Sergio Ramírez
Mario vivía en Montevideo en la calle Zelmar Michilini, que se llama así en homenaje al dirigente político íntimo amigo suyo, secuestrado y asesinado en 1976 en Buenos Aires, donde se hallaba exiliado, una de esas complicidades tan corrientes para entonces entre los gorilas del cono sur con grados de almirantes y generales.
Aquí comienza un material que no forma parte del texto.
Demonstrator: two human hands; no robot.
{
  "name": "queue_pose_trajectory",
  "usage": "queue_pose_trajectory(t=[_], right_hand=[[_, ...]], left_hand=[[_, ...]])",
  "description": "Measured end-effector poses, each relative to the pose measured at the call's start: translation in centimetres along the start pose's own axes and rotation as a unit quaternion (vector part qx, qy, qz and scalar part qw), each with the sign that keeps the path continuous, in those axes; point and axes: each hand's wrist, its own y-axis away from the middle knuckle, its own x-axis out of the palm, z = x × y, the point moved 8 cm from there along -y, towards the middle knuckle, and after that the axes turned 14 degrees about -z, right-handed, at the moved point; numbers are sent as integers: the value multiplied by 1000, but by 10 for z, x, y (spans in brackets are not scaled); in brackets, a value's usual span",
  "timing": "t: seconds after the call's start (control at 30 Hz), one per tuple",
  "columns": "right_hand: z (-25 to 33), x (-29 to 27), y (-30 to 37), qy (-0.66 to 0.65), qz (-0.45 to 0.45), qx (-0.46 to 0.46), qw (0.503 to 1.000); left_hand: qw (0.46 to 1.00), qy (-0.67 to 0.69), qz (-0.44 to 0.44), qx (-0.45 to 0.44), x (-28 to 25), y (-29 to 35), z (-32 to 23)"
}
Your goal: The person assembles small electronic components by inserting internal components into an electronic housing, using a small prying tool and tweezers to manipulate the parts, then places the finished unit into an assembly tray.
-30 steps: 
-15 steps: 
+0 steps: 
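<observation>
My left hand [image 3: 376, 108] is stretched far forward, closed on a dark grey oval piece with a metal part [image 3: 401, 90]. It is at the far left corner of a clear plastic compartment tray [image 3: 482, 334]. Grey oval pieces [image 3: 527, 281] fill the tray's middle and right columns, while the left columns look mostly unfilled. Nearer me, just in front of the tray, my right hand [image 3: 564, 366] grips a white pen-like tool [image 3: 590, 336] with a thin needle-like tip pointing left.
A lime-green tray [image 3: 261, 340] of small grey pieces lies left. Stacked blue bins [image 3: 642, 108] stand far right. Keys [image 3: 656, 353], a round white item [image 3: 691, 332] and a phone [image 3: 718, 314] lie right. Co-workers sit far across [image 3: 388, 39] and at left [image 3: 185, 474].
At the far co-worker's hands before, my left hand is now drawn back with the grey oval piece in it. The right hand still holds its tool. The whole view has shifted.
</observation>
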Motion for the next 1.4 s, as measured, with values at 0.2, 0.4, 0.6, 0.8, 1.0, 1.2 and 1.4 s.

De allí caminábamos una cuadra hasta su restaurante preferido, el San Rafael, un modesto local de camareros cordiales y pulcros donde todo el mundo lo conocía, empleados y clientes que lo saludaban de lejos con respeto, sin perturbarlo, nos sentamos al lado de una ventana, ordenamos milanesas, una conversación apacible y a veces agitada, ¿y Nicaragua?, insistía Mario.
Yo estaba en Montevideo esa vez en agosto de 2005 para presentar mi novela Mil y una muertes en la Biblioteca Nacional, invitado también por Hortensia, mi amiga de años y su biógrafa, para un taller literario en el Centro Cultural Español que ella dirigía, una antigua ferretería transformada en casa de la cultura, la ferretería más hermosa del mundo, y Nicaragua seguía sobre la mesa entre los platos, las copas y los vasos, ¿y Nicaragua?, ¿qué pasó, cómo es posible?, perdidos los dos entre nostalgias sobre lo que pudo haber sido y no fue, ¿los infantes de Aragón, qué se fizieron?, aquellos muros de la patria mía si un tiempo altivos hoy ya desmoronados.
Y la vez anterior de noviembre de 1998 en Madrid, con Juan Cruz en el taxi para recoger a la carrera a Mario en la puerta de su casa en la calle Ramos Carrión del barrio Prosperidad, el barrio de los uruguayos eminentes, allí había vivido Juan Carlos Onetti en la Avenida de América, ya estaba Mario esperándonos, con la gabardina doblada sobre el brazo, íbamos rumbo a la presentación de mis Cuentos Completos que él había prologado, subió al asiento delantero, y apenas el taxi arrancó volvió la cabeza, ¿y Nicaragua?.
Y aquella otra noche de agosto del mismo 2005 en Montevideo, qué se le va a hacer, repetía Mario, su hermano Raúl al volante, él al lado, Tulita mi mujer y yo en el asiento trasero, mientras regresábamos pasada la medianoche de una cena larga y cordial en el piso de Héctor y Hortensia en Pocitos, Eduardo Galeano y Elena su mujer también presentes, qué se le va a hacer, cómo teje y enreda el destino sus marañas, la esposa de Raúl con Alzheimer internada en un sanatorio, y Luz, la esposa de Mario, igual con Alzheimer en otro sanatorio, Luz.
Luz, sin la que Mario no podía vivir, tantos años juntos, repetía, aquel olvidarse de nombres y de cosas al principio tan lento como una marea que empieza a lamer el borde de las cosas y luego las inunda sin remedio, si se olvidaba donde había dejado algo convertían en un juego el buscarlo, cuenta Hortensia en la biografía, pero luego ya el agua llegaba a la rodilla y era demasiado, contaba Mario mientras íbamos en el auto, y Raúl, sin apartar la mirada del parabrisas, aferrado al volante como si en conducir por las calles desiertas le fuera la vida: me resistía al consejo del médico de que ella mejor estaría en un sanatorio, hasta que una vez empezó a cortar toda la ropa en el closet con unas tijeras. El destino repartiendo equitativamente la carga entre los dos hermanos por parejo. Nos dejaron en la puerta del hotel y el auto se perdió a la vuelta de la esquina, qué se le va a hacer.